Misión San Juan Bautista Malibat, also known as the Misión San Juan Bautista de Ligüí, was founded by the Jesuit missionary Pedro de Ugarte in November 1705, about 30 km south of Loreto near the Gulf of California coast of what is today the Mexican state of Baja California Sur. The mission is located at .

==History==
San Juan Bautista mission had the objective of evangelizing the local Monqui Native Americans (Indians), but the mission soon ran into difficulty. The numbers of the Monqui, who called their rancheria at the site Ligui, rapidly diminished, possibly due to European diseases. They were replaced by a few dozen Cochimí people who knew the site as Malibat.
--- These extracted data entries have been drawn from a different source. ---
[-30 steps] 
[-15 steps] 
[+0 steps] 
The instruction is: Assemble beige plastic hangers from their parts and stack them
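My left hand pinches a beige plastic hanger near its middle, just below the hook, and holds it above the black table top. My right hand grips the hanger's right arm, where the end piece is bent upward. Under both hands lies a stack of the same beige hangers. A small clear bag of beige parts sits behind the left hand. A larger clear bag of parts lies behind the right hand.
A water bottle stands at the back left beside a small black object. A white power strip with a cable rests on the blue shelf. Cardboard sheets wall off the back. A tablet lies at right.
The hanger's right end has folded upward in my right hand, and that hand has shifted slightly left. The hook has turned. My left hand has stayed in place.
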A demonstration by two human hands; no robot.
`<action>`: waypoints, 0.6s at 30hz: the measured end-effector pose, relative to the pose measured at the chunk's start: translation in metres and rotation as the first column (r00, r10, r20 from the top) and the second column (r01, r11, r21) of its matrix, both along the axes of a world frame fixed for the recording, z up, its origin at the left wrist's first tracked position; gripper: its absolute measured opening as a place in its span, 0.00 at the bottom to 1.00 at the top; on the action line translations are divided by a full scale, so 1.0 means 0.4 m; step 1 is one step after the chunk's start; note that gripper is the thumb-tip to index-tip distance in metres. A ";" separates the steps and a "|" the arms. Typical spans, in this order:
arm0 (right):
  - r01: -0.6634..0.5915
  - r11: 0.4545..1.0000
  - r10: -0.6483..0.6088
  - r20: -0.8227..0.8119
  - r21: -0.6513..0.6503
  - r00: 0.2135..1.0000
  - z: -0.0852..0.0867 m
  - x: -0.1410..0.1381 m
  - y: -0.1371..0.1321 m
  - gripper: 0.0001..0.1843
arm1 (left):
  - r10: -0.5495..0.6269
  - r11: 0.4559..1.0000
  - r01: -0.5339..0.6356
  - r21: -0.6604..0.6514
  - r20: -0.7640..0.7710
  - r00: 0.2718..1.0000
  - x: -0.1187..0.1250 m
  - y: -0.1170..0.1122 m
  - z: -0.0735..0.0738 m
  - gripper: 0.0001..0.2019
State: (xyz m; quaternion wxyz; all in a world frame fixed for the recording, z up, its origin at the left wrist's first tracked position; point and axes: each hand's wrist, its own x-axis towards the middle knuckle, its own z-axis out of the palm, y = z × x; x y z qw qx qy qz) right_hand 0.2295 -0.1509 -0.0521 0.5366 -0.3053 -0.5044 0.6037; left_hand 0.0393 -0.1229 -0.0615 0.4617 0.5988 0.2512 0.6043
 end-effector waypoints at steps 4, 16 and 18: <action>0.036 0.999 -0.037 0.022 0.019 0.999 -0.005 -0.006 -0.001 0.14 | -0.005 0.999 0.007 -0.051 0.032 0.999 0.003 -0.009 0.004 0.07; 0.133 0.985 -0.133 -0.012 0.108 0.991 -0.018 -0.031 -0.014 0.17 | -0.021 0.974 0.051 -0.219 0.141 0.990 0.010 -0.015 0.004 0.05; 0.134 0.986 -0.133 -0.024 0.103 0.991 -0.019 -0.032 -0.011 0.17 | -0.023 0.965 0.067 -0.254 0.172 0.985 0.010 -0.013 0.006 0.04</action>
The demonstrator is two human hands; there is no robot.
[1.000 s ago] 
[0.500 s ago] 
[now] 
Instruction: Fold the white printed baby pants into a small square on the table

The more intractable Pericúes lived on nearby islands and sometimes raided the mission and its stores. The mission lost its funding from a wealthy benefactor, water at the site was insufficient for agriculture, and at some seasons the residents had to depart the mission to search for water to drink.

Ugarte left the mission because of ill health in 1709, and, thereafter, a Jesuit missionary was not always present. The mission was closed in 1721 when the remaining Christian Indians were moved to the new mission of Dolores in the territory of the Guaycura Indians south of San Juan Bautista. Surviving archaeological remnants of the abandoned mission include several sections of building foundations.